The legion said it signed off on wider, wooden bleachers with the ballpark's designers at Miller-Stauffer architects. But the designers said those wooden ones would weather poorly, and switched to aluminum. The switch was made unbeknownst to the legion, its members said, although City Parks Director Doug Eastwood disputes that, saying they were notified.

The city will install the legion field's old bleachers along the new park's right and left fields. Seating capacity should hit around 250 then, just like the old park. But what happens to the backstop bleachers might have to wait until after the season. The city asked the legion to come back to the park and recreation commission after the year to see what more can be done for additional leg room.

"This will be a great ballpark," Mayor Sandi Bloem said, adding the city has worked with the legion more than with "any other group." "Let's remember we're out there to watch the kids play baseball."

The equal or better pledge was promised by the city years ago if it should remove the Legion Field at McEuen Park - which it did as part of the park's reconstruction. The agreement was signed off again by the City Council in 2012.

Several components with the park appear headed to fulfill that promise.

Those include a wireless scoreboard with LED lights, improved drainage to prevent puddles, an improved irrigation system, more lights and a refurbished outfield fencing where the legion can sell sponsorship ads, which it couldn't at McEuen Park. The new park also calls for batting cages, which the old park didn't have.

"We're doing our darnedest to make it equal or better," said Bill Greenwood, parks superintendent.

Larsen said that the baseball field that will be 316 feet down the lines and 375 feet to center field does look like it will be a nice one.

But he added, the board said it would have liked to see deeper dugouts, without pitched roofs. The new restrooms constructed adjacent the ballpark don't have flushing toilets, he also pointed out.

Other restrooms at Ramsey Field do, however, as does the nearby Kroc Center, which agreed to let legion guests use them, along with their free parking lot. The city is still waiting for an 18-foot long concession trailer it ordered to arrive. If it doesn't show by opening day, the city will provide a concession trailer to fill in until it does. The city said as for the dugouts, it could only dig down so deep because the field sits on an old landfill.
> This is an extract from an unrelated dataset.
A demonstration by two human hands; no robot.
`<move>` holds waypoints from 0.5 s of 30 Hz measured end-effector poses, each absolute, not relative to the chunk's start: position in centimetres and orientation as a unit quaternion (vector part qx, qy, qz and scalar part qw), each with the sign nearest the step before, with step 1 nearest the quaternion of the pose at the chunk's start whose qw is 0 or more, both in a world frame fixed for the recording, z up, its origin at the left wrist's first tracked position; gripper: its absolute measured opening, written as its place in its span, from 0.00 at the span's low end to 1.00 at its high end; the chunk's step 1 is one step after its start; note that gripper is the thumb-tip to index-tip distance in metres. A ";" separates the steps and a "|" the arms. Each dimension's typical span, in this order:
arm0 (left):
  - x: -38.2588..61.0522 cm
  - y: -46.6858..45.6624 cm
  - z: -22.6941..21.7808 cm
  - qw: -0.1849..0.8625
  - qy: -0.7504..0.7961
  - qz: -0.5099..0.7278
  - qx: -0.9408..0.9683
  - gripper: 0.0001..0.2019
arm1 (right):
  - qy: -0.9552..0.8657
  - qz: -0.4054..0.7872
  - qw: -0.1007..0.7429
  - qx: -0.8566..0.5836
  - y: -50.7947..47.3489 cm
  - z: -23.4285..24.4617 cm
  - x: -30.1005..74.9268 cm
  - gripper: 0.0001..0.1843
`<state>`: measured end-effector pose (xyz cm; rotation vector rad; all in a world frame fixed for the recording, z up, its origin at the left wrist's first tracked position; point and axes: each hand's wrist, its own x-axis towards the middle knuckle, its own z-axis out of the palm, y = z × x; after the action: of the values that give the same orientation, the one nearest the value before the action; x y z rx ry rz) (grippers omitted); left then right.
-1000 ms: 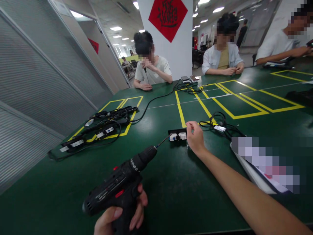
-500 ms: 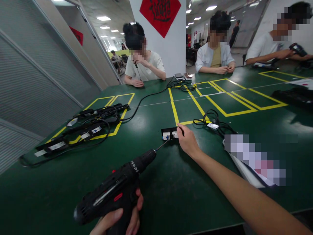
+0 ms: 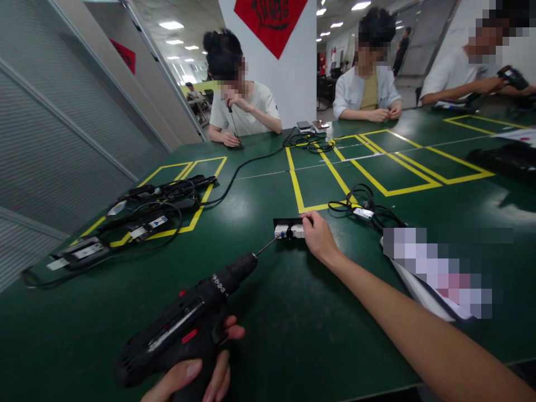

That leaves the chief concern for the board being the bleachers.

The board said it showed good faith working with the city through the move, and wants more leg room. That may have to wait until the season ends, though both sides agreed to meet weekly as they prepare for opening day.

"We're nitpicking," Councilman Woody McEvers said, pointing to the $315,000 the city is putting into the project. "All that and we're not happy, holy mackerel."

Larsen, after Tuesday's presentation, said it was too early to tell in his estimation if the new ball park would be equal or better when all is said and done, as a game hasn't been played there yet. He said he was disappointed in the communication breakdown on the bleacher issue.

"At this point we don't know," he said of if the new park would turn out equal or better, though he was still operating on "good faith" that it would. "I'm assuming it will be."